### TASK DIRECTIONS
Beginning with the line that holds "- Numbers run" in the data below, give again every line through the one that holds "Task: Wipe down", exactly as written.

### DATA RECORDS
+++++
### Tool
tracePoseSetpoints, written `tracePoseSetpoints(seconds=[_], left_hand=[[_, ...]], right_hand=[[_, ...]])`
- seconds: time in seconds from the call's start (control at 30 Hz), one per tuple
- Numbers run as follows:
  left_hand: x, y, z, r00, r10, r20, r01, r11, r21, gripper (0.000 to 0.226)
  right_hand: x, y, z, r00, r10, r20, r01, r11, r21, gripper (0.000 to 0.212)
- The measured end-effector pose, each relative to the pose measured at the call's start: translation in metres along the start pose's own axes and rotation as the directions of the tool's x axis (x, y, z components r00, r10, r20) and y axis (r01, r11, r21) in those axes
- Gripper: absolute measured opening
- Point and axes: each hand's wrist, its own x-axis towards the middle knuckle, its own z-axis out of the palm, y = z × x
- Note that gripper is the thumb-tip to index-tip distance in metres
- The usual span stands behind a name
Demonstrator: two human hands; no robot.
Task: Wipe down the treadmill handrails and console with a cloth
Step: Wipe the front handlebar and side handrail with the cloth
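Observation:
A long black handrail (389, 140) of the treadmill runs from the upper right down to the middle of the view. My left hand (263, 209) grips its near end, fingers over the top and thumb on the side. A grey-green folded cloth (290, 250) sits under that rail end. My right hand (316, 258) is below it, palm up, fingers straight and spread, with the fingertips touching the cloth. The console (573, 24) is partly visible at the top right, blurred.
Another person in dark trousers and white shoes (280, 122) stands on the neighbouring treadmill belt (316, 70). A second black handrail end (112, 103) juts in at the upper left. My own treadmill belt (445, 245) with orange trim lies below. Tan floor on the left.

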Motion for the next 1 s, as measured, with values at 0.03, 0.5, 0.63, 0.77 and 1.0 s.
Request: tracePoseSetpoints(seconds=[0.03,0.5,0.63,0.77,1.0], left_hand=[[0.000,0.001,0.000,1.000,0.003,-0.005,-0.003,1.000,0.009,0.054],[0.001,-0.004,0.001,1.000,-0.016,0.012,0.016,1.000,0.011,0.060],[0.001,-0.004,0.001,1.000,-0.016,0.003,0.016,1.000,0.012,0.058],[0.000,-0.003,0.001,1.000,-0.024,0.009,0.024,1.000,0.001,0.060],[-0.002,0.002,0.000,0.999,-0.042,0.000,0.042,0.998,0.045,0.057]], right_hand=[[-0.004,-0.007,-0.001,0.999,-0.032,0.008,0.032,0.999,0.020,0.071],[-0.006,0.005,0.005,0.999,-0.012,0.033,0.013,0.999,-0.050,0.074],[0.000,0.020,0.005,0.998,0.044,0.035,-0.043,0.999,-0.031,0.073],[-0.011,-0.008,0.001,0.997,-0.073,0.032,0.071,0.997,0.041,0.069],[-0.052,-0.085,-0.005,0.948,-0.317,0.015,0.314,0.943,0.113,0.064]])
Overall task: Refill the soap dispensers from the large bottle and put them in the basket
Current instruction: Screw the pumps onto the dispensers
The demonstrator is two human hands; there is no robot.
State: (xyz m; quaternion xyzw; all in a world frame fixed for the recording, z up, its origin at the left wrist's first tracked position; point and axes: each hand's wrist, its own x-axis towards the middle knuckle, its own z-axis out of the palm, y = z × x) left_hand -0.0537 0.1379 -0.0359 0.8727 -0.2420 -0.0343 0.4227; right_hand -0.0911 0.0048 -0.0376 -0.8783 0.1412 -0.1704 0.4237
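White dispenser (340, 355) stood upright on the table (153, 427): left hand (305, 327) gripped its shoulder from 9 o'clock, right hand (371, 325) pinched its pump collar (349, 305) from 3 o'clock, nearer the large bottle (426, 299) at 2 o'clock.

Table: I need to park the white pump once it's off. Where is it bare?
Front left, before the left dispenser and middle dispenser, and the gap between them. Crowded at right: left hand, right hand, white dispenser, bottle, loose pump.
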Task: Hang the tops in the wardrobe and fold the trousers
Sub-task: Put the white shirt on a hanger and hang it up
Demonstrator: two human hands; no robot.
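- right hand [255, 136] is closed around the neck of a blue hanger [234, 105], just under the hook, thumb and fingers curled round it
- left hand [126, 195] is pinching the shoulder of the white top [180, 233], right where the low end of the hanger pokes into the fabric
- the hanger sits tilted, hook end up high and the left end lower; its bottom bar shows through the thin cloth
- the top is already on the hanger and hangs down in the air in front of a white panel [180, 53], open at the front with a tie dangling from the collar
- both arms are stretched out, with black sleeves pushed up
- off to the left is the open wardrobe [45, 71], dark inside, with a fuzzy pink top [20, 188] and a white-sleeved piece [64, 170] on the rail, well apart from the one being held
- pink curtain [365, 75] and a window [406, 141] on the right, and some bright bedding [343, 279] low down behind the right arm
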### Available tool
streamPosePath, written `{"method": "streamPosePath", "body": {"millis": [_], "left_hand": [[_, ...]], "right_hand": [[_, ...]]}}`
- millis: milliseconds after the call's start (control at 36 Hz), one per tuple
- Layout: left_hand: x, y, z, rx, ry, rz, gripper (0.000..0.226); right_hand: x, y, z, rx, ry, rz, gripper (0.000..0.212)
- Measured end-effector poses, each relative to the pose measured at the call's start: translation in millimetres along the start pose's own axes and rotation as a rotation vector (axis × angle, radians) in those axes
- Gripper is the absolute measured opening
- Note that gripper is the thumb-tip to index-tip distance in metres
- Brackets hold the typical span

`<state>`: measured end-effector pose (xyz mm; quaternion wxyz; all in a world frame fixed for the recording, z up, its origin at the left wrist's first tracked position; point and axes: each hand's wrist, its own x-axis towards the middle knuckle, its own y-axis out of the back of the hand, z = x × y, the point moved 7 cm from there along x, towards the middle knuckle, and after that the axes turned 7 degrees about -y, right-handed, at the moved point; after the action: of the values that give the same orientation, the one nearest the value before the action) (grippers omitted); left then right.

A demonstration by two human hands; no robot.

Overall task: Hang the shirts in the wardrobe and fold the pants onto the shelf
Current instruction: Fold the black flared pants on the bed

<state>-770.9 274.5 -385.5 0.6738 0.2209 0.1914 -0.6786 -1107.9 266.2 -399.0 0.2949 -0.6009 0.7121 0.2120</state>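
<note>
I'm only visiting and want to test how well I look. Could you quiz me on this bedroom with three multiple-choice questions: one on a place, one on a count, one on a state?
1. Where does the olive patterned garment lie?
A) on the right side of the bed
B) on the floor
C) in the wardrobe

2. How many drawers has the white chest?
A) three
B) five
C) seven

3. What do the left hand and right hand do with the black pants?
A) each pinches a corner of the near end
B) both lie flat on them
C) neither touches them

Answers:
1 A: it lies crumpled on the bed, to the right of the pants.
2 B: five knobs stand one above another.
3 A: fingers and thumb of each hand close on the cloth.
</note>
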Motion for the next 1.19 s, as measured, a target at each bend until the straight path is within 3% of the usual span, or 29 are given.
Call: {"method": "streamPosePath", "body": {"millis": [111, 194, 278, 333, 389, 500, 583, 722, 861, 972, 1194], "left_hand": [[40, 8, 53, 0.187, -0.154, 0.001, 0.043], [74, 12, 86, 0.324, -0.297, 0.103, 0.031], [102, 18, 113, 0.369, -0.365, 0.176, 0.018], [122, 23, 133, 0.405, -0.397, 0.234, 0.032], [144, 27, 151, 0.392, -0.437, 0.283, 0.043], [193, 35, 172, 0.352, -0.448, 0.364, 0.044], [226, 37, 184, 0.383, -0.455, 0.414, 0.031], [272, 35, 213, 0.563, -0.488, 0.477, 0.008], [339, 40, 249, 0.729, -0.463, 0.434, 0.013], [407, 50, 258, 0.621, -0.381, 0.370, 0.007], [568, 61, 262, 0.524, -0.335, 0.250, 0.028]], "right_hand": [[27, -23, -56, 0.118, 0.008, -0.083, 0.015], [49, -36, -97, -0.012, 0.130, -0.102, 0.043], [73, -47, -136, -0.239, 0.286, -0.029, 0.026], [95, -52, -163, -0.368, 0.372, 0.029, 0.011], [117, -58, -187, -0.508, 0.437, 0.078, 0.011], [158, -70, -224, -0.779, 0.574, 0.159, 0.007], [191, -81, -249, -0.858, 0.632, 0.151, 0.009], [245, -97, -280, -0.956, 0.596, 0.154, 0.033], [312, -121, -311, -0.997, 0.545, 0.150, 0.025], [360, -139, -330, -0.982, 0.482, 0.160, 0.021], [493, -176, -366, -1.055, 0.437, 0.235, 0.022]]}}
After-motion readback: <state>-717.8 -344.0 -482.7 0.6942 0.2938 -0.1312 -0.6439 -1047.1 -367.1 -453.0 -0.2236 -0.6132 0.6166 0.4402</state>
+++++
### ANSWER SPACE
- Numbers run as follows:
  left_hand: x, y, z, r00, r10, r20, r01, r11, r21, gripper (0.000 to 0.226)
  right_hand: x, y, z, r00, r10, r20, r01, r11, r21, gripper (0.000 to 0.212)
- The measured end-effector pose, each relative to the pose measured at the call's start: translation in metres along the start pose's own axes and rotation as the directions of the tool's x axis (x, y, z components r00, r10, r20) and y axis (r01, r11, r21) in those axes
- Gripper: absolute measured opening
- Point and axes: each hand's wrist, its own x-axis towards the middle knuckle, its own z-axis out of the palm, y = z × x
- Note that gripper is the thumb-tip to index-tip distance in metres
- The usual span stands behind a name
Demonstrator: two human hands; no robot.
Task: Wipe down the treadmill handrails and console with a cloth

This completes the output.